It was a dark and stormy night.
No, really, it was.
And a husband and I were arguing. Not “the” Husband but “a” husband.
I was pretty stinking mad.
I couldn’t tell you why.
We were out driving and taking the long way home so we would be done arguing before we got home to where the kids were.
At one point he stopped the car.
I got out. I was tired of not being heard.
He told me to get back in the car.
I stomped off in to the dark and stormy night.
That will teach him!!!!! I thought as he drove off in the heated, and dry interior, of the car.
In case you don’t know this, which most of you surely don’t, I can be dramatic.

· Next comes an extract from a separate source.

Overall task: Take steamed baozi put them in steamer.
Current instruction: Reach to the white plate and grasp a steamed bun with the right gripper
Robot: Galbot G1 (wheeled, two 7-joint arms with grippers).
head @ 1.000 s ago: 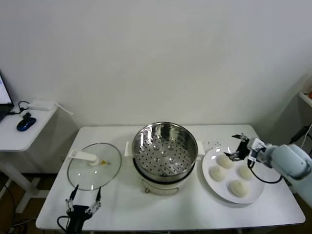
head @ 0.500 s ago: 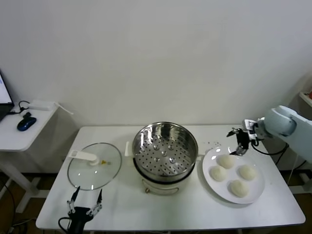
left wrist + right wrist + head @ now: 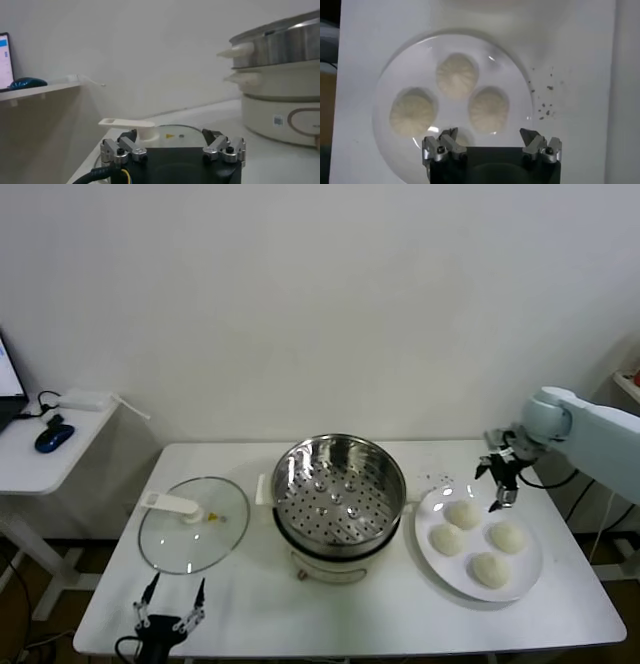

So dramatic that when I would see headlights approaching on this dark, cold, rainy night I would jump in to the weeds and woods on the side of the road and hide. I didn’t want to have a husband coming back around and picking me up.
And I can say now that this was before I was a ninja and I was scared witless of the back roads and who might be traveling upon them. If it wasn’t a husband, I didn’t want it to be anyone else either.
I stomped along for ever. It felt like hours. And surely it had to have been about 11 or 12 miles (I was sure it was at least this long. Highly disappointed when I checked that distance by car a couple of days later and it was less than two miles. Head hang in shame). By the time I ever did get home I was soaked through. He never said a word to me.
I was too soaked, sore and tired to do anything other than roll up in a comforter and lay on the floor in front of the tv.
I watched a new episode of “Roseanne” as I lay like a soaking wet burrito on my living room floor. He never said a word to me. I never said a word to him. Nothing resolved. No point to the harrowing experience of foot stomping and ditch diving into weeds.
There’s really no point to this story. All that foot stomping and not a single point to be made.
Then. Or now.
Seems silly how much time and energy is wasted on pointless matters.
If you read this far…thanks. And I’m sorry if this was pointless to you.